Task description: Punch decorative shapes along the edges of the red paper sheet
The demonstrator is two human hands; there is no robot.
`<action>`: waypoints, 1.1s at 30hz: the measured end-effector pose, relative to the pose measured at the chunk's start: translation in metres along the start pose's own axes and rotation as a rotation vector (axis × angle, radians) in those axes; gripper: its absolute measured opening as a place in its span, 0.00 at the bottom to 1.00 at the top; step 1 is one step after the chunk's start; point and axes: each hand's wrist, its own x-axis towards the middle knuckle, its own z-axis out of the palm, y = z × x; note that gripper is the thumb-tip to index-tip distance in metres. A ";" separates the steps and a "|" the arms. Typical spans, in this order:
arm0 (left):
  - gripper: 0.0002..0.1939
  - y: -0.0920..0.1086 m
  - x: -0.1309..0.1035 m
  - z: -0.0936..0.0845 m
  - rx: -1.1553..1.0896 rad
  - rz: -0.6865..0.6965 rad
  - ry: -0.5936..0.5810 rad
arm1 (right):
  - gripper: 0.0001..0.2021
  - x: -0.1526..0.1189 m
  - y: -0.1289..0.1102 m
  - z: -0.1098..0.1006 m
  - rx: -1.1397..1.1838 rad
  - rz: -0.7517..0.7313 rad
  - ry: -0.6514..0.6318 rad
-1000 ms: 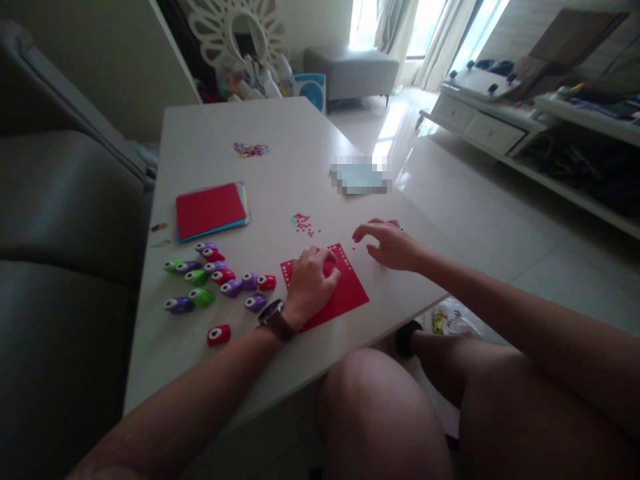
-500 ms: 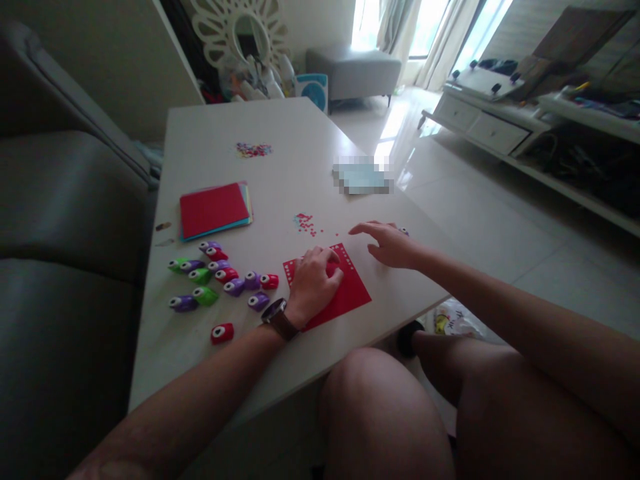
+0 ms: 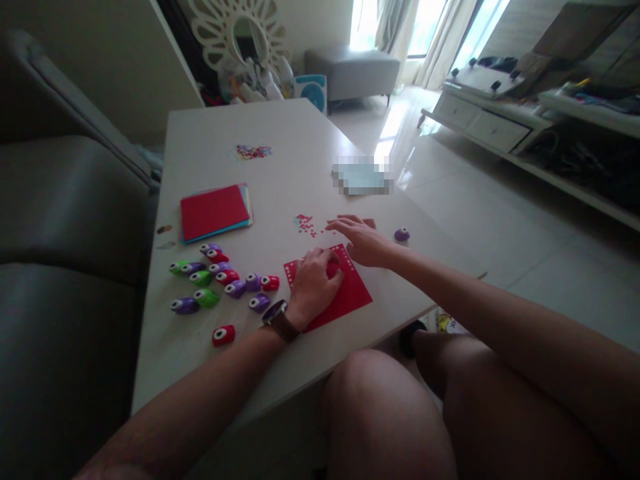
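A red sheet with small punched holes along its edges lies near the table's front edge. My left hand rests on it with curled fingers; a bit of red shows between thumb and fingers, and what they grip is unclear. Just above the sheet's right corner, my right hand has its fingers stretched out and holds nothing visible. To its right stands a purple punch. Red and pale paper bits are scattered beyond the sheet. Several purple, green and red punches stand left of my left hand.
A stack of coloured sheets, red on top, lies at the table's left. Farther back is a pile of coloured confetti. A blurred pale item lies near the right edge. A grey sofa borders the table.
My right hand has moved left, closer to the red sheet and the paper bits, uncovering the purple punch. My left hand has stayed in place on the sheet.
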 end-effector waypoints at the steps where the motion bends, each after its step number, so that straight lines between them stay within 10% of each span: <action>1: 0.02 0.000 0.000 0.000 -0.005 0.000 0.001 | 0.34 0.000 0.000 -0.001 -0.006 0.019 0.026; 15: 0.02 0.001 0.001 0.000 0.000 -0.002 -0.009 | 0.36 -0.007 -0.003 0.000 0.026 0.021 0.070; 25: 0.03 0.003 -0.001 -0.002 0.007 -0.005 -0.012 | 0.08 -0.037 0.034 -0.044 -0.089 0.243 0.355; 33: 0.04 0.004 -0.001 -0.002 0.010 -0.005 -0.022 | 0.09 -0.077 0.065 -0.052 -0.141 0.131 0.128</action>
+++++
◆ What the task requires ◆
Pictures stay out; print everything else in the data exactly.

◆ Written response ◆
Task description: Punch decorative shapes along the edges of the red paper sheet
The demonstrator is two human hands; there is no robot.
`<action>`: waypoints, 1.1s at 30hz: the measured end-effector pose, relative to the pose measured at the chunk's start: translation in metres along the start pose's own axes and rotation as a rotation vector (axis × angle, radians) in those axes; gripper: its absolute measured opening as a place in its span, 0.00 at the bottom to 1.00 at the top; step 1 is one step after the chunk's start; point and axes: each hand's wrist, its own x-axis towards the middle knuckle, its own z-axis out of the palm, y = z × x; note that gripper is the thumb-tip to index-tip distance in metres. A ";" separates the steps and a "|" the arms. Typical spans, in this order:
arm0 (left):
  - gripper: 0.0002..0.1939
  - y: -0.0920..0.1086 m
  - x: -0.1309..0.1035 m
  - z: -0.0936..0.0845 m
  - rx: -1.1553..1.0896 rad
  - rz: -0.6865..0.6965 rad
  - ry: -0.5936..0.5810 rad
arm1 (right):
  - gripper: 0.0001..0.2021
  - x: -0.1526..0.1189 m
  - y: -0.1289..0.1102 m
  - z: -0.1098..0.1006 m
  - rx: -1.1397..1.1838 rad
  - rz: -0.7517..0.7313 rad
  - ry: -0.6514..0.6318 rad
-1000 ms: 
-500 ms: 
+0 ms: 
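A red sheet with small punched holes along its edges lies near the table's front edge. My left hand rests on it with curled fingers; a bit of red shows between thumb and fingers, and what they grip is unclear. Just above the sheet's right corner, my right hand has its fingers stretched out and holds nothing visible. To its right stands a purple punch. Red and pale paper bits are scattered beyond the sheet. Several purple, green and red punches stand left of my left hand.
A stack of coloured sheets, red on top, lies at the table's left. Farther back is a pile of coloured confetti. A blurred pale item lies near the right edge. A grey sofa borders the table.
My right hand has moved left, closer to the red sheet and the paper bits, uncovering the purple punch. My left hand has stayed in place on the sheet.
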 end-effector waypoints at the steps where the motion bends, each after its step number, so that straight lines between them stay within 10% of each span: <action>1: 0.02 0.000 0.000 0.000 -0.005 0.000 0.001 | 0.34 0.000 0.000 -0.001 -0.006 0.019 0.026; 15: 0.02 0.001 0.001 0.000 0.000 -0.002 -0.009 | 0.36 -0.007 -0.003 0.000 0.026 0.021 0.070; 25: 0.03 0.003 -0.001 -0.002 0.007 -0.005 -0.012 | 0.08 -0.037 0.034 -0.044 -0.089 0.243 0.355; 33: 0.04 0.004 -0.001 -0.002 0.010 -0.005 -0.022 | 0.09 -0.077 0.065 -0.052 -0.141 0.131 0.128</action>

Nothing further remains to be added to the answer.